- TASK TO COMPLETE -
Which lines hold the word "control"? Copy each of them from the material.

- INPUT DATA -

________________________________________

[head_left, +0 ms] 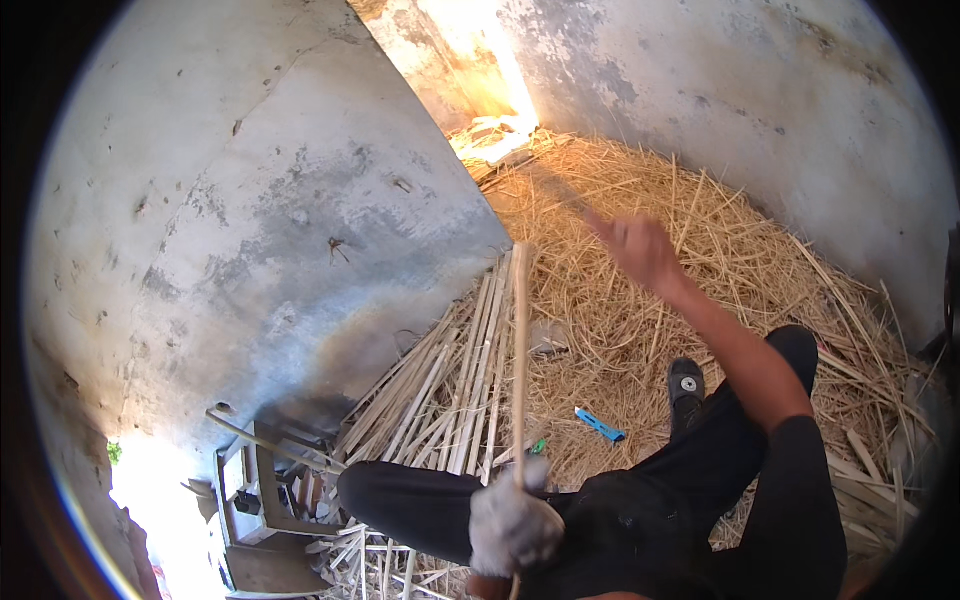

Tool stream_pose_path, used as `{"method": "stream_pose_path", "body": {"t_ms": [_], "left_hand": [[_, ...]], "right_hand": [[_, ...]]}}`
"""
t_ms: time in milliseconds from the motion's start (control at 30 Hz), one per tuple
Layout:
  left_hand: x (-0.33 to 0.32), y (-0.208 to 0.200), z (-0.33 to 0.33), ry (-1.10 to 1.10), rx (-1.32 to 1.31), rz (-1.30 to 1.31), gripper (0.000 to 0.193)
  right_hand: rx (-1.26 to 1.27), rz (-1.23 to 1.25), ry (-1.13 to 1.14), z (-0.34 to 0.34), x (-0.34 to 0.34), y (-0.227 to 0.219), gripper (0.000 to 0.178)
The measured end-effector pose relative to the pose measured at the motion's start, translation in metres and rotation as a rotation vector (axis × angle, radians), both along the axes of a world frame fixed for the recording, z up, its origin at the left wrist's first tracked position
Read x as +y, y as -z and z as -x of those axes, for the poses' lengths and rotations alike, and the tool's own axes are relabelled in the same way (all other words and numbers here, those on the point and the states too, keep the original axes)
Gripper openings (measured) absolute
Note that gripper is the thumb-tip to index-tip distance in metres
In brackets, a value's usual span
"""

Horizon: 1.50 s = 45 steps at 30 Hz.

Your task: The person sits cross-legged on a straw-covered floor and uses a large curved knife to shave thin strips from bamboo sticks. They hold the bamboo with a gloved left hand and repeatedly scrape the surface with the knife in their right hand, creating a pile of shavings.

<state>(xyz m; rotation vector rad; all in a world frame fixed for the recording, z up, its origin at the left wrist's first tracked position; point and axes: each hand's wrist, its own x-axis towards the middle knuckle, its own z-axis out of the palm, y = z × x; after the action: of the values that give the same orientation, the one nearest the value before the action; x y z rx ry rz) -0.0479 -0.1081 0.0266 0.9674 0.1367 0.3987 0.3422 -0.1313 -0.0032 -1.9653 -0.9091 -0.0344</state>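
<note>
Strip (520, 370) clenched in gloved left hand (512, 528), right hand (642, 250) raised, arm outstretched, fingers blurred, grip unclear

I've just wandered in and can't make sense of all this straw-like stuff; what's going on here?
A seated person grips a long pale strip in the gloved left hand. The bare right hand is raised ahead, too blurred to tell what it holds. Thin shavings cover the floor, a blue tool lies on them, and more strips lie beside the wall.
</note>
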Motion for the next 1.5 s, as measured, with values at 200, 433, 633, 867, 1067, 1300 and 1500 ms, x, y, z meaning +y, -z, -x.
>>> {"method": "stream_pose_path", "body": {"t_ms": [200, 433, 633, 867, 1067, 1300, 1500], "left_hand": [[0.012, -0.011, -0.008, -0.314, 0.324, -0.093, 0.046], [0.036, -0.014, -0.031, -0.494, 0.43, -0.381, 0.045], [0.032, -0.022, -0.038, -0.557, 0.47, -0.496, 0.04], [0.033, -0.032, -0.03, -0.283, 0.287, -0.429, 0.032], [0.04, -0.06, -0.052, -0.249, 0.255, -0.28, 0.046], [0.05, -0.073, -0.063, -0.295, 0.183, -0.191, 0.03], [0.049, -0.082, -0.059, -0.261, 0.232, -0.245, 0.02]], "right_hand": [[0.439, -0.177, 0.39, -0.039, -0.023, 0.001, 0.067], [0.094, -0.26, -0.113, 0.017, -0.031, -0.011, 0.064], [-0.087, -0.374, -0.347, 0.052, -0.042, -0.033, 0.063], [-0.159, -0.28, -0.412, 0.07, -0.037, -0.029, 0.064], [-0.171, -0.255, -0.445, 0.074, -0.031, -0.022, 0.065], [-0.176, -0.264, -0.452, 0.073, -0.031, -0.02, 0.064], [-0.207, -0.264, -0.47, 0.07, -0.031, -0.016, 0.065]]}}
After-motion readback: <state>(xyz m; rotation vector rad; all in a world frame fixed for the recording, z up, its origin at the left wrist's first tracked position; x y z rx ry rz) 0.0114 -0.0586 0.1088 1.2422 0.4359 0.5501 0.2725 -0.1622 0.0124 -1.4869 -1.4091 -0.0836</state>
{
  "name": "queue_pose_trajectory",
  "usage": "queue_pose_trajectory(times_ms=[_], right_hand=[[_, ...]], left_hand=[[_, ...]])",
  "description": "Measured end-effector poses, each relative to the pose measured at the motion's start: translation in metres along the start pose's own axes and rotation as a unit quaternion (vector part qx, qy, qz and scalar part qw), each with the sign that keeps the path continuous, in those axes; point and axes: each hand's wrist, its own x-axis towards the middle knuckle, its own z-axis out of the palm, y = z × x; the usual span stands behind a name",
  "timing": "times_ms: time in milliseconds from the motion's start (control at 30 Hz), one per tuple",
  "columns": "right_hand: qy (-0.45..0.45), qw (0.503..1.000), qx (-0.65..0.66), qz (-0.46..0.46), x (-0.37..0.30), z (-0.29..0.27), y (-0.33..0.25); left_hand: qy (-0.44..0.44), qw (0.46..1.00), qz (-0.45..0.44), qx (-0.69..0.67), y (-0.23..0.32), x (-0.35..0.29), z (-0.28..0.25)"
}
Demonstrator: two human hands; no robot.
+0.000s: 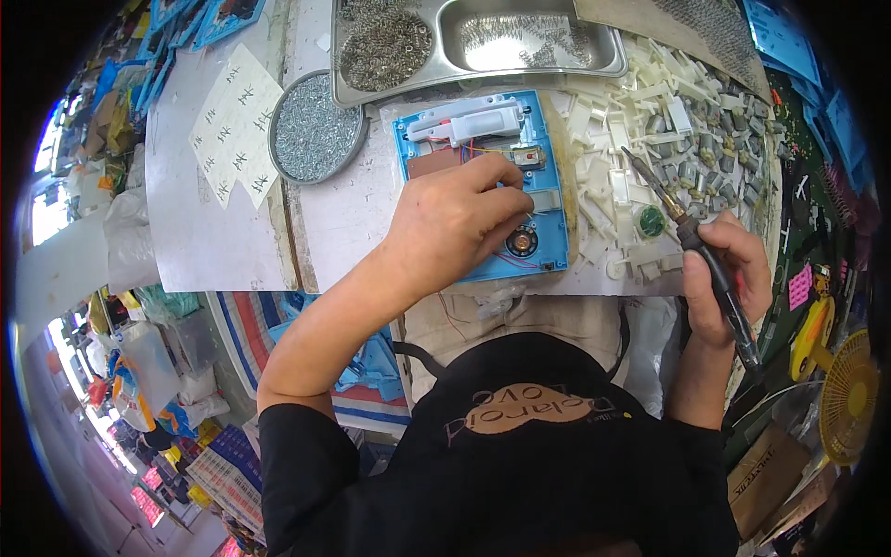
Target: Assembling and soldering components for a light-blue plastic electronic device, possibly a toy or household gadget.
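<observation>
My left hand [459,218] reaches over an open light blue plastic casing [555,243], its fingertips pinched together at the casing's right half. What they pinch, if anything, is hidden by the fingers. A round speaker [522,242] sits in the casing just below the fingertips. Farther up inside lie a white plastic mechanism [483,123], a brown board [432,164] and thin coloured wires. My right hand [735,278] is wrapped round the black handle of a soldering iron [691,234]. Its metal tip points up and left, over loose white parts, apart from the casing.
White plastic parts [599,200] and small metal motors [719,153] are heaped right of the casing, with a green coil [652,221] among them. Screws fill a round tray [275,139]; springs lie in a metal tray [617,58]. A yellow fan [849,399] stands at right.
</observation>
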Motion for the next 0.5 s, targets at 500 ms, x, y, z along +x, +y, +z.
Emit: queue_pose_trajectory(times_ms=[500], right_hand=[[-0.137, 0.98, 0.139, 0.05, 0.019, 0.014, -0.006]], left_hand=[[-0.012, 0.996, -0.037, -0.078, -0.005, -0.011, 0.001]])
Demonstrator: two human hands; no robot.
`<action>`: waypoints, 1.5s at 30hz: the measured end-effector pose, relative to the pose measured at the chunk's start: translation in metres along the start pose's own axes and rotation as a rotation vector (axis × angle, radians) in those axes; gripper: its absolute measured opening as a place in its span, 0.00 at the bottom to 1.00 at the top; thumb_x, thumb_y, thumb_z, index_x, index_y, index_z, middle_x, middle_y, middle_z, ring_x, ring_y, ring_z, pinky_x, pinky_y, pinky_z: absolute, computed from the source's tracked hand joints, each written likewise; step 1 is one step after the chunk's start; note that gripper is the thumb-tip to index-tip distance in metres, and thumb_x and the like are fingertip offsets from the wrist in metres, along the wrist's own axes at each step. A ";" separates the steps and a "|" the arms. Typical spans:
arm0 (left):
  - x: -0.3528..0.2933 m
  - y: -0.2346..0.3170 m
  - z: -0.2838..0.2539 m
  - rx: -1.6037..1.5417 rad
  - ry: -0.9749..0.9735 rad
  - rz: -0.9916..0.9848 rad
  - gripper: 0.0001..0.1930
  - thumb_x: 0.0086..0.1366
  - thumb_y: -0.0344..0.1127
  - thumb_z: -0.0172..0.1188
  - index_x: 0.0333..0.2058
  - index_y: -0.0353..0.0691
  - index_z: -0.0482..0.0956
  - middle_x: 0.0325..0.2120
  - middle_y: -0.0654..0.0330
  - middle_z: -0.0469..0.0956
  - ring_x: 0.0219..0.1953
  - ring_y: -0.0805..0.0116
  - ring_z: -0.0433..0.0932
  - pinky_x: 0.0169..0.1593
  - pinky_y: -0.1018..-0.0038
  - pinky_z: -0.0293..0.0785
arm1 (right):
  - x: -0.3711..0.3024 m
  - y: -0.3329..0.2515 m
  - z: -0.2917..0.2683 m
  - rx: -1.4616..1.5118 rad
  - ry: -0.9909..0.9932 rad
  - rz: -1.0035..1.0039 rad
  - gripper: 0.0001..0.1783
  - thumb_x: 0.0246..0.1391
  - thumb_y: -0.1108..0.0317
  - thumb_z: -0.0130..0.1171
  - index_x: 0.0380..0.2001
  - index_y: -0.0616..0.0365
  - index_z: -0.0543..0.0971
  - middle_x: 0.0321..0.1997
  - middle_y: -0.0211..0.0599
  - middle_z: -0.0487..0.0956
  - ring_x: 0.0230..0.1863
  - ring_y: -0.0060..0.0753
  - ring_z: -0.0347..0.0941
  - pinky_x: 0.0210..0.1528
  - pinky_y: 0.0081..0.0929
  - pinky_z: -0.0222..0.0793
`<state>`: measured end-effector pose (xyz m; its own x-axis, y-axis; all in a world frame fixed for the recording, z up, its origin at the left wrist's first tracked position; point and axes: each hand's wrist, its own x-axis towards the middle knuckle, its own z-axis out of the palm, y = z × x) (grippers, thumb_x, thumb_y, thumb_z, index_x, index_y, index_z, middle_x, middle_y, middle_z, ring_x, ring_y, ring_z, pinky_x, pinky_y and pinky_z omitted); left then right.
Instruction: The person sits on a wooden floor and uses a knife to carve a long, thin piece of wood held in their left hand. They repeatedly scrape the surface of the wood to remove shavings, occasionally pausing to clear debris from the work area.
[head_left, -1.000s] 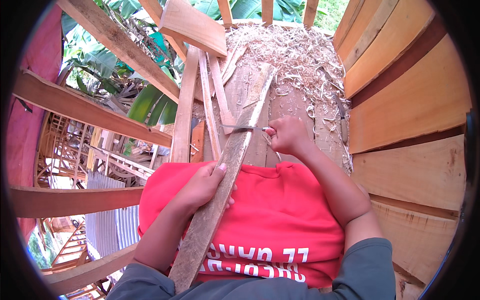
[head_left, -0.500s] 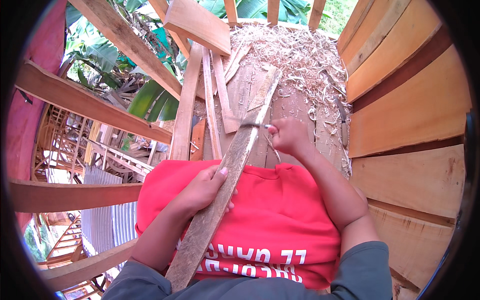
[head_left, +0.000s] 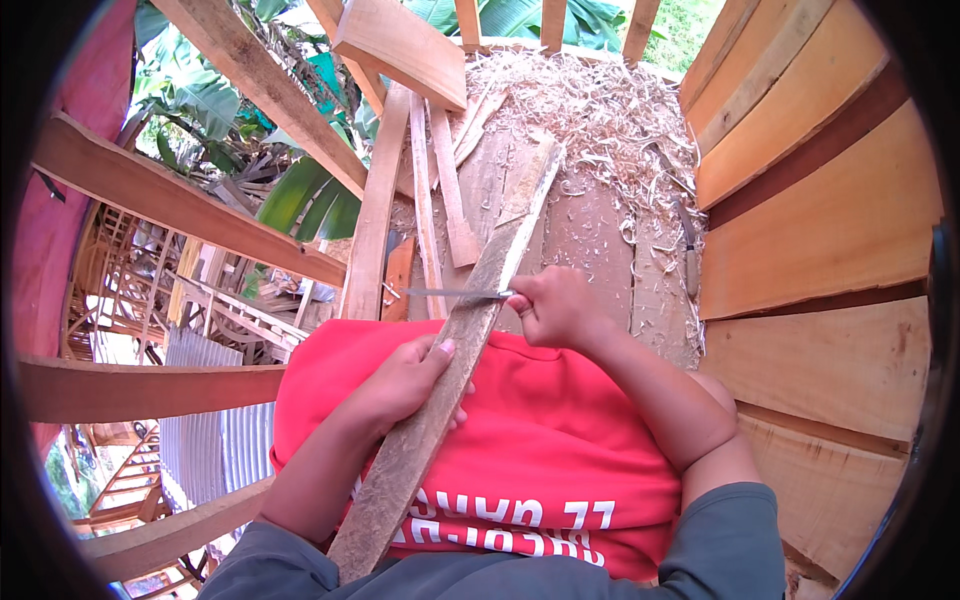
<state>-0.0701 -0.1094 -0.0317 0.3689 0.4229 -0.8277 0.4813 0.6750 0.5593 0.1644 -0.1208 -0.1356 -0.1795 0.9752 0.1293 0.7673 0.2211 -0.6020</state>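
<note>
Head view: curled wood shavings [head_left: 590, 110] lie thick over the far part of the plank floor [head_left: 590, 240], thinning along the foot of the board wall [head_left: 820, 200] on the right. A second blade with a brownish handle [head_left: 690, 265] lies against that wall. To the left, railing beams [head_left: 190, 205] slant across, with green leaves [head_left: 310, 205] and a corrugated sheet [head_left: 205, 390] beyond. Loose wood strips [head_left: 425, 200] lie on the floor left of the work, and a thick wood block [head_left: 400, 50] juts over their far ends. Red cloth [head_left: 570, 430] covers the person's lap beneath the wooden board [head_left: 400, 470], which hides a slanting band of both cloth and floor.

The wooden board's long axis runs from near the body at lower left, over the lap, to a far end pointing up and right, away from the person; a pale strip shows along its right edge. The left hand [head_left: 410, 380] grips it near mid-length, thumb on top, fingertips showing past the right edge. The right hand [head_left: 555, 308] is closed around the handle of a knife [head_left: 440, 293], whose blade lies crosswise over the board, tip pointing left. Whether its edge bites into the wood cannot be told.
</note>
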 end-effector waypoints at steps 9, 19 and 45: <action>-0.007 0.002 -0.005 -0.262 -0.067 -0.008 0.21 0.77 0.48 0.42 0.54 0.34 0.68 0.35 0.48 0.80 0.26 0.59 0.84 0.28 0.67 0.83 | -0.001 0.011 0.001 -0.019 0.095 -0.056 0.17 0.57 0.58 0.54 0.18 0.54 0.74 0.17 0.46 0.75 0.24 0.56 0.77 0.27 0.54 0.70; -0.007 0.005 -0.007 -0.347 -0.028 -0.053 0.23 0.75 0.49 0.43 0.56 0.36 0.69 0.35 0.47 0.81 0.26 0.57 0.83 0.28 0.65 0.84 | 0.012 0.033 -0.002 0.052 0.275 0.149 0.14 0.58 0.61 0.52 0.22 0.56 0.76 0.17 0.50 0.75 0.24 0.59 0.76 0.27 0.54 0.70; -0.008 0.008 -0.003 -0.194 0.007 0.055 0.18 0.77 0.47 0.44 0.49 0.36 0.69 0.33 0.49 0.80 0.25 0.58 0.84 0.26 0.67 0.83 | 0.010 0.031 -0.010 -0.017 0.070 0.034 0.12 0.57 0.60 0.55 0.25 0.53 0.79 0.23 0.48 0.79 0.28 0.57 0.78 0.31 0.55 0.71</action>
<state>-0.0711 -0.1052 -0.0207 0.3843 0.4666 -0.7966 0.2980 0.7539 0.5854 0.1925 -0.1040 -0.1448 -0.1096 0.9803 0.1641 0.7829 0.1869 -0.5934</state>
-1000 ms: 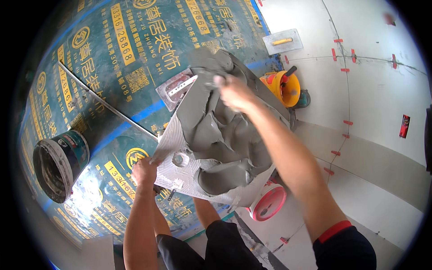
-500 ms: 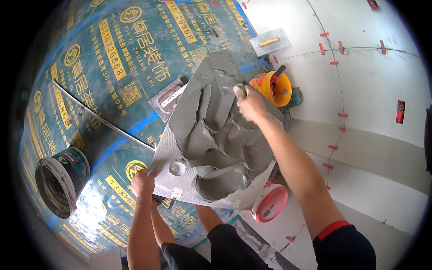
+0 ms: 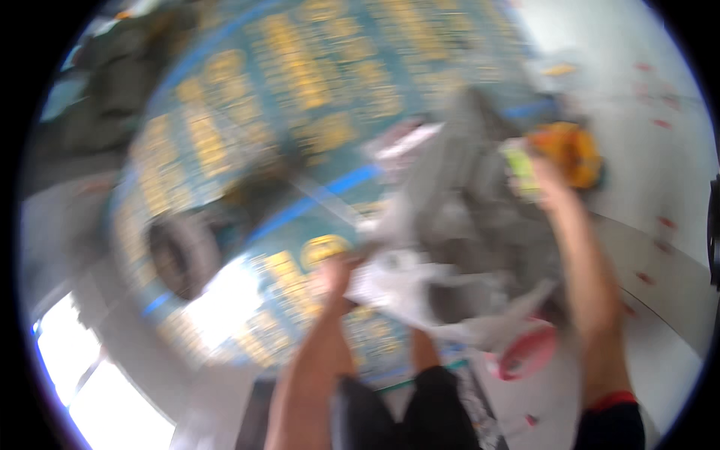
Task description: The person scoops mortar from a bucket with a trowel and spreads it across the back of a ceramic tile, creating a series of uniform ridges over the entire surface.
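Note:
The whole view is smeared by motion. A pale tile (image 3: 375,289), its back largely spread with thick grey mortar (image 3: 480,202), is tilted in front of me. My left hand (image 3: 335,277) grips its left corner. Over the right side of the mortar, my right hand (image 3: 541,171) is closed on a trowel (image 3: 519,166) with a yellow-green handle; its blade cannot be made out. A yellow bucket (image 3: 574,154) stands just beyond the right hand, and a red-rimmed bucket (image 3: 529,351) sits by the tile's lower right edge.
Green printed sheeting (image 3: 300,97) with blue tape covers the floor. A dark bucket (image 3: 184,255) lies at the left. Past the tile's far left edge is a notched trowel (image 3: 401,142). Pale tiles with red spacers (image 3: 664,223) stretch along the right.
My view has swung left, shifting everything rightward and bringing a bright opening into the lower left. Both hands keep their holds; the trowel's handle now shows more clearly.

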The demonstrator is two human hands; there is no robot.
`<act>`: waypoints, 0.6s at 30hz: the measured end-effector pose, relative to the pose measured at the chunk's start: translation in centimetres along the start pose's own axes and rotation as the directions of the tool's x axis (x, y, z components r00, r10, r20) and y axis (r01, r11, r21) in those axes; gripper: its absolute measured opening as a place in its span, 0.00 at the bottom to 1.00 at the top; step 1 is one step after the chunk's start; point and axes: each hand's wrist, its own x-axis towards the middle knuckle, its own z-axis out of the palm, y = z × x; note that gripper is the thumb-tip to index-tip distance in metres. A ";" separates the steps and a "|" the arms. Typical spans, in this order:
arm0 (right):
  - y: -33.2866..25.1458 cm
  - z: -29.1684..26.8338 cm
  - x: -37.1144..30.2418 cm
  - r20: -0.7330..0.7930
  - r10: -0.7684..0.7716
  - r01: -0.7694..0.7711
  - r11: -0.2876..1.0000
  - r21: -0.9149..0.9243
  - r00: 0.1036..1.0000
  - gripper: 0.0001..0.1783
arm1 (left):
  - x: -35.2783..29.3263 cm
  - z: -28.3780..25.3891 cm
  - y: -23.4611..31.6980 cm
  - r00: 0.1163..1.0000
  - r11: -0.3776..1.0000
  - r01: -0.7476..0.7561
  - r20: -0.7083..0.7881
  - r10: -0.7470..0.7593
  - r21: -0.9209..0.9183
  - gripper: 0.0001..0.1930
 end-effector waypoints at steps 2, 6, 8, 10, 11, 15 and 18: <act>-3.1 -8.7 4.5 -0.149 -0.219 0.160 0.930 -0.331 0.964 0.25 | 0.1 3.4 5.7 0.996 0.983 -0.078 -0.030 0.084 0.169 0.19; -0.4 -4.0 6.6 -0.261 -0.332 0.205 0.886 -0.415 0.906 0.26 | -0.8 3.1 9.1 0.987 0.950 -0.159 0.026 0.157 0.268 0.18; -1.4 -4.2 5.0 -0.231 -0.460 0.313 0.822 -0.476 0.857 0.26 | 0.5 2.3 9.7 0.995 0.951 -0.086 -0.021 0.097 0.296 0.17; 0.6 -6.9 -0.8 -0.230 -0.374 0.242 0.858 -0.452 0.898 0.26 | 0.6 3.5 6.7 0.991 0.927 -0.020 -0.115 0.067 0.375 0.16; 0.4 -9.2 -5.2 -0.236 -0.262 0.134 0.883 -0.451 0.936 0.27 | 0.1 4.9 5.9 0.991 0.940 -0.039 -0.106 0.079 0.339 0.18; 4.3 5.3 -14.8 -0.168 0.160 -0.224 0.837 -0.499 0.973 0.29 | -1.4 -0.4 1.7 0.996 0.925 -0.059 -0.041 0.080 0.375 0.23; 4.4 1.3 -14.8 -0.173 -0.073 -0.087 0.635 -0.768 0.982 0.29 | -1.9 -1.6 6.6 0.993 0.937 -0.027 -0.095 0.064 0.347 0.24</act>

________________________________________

- COMPLETED TASK -
t_ms: time in milliseconds from the motion's start (control at 30 Hz), one per tuple
  "timing": "times_ms: time in milliseconds from the motion's start (control at 30 Hz), one per tuple",

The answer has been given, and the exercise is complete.